‘Swarm’ is a video project that maps human behavior in public space, exploring the concept of a swarm: the collective motion of self-propelled entities without involving central coordination. Collage blends original videos with crowdsourced YouTube videos, forming a swarm-like digital behavior of global individuals unintentionally contributing to a collective ensemble. ‘Swarm’ proposes attention to an eye that is watching, a gaze monitoring behavior in public space, but also the individual becoming anonymous when assimilated into a crowd. The work juxtaposes the human crowd with natural phenomena. Unlike these, the root cause for human swarming is cultural: architecture, ideas. ‘Swarm’ asks about an individual experience in a swarm and free will.
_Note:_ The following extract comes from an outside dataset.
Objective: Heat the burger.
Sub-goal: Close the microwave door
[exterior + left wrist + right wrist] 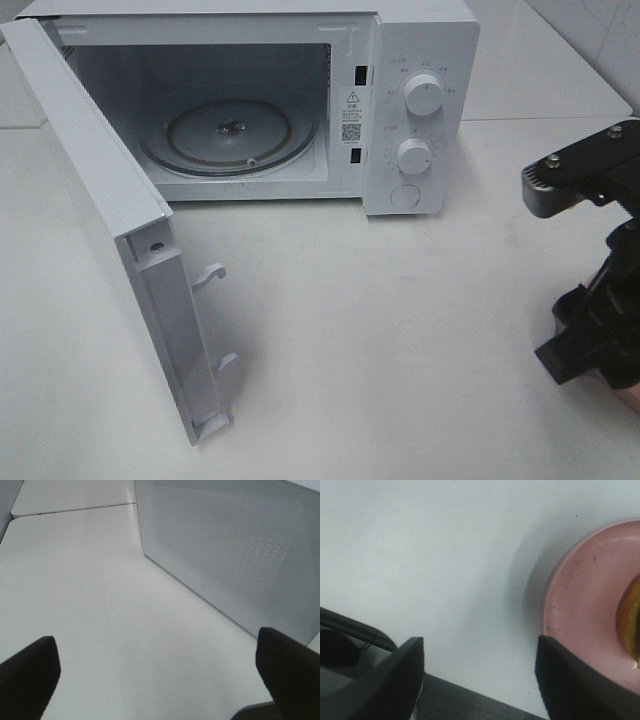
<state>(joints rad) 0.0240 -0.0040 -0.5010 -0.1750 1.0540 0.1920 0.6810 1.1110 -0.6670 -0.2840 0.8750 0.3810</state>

What is it like being a single unit within a large system, and does it not conflict with the sense of personal narrative we hold? When moving in architectural spaces that direct our route, how real is our freedom of choice?

BY  Tom Reznikov (IL)


Tom Reznikov is a designer and a creator based in Tel Aviv. While fascinated and inspired by nature, her interest is in exploring societal issues related to humans and technology. She uses varied digital forms in her work: video art, digital colleagues, interaction design, and data visualization. Her work explores technology used for tracking human behaviors (such as recommendation algorithms, motion detectors, and surveillance systems in public spaces) and raises questions about our submission to these technologies, and the way they shape our private and social human lives. Tom is a graduate of the Bezalel Master’s Degree program in Industrial Design, Jerusalem.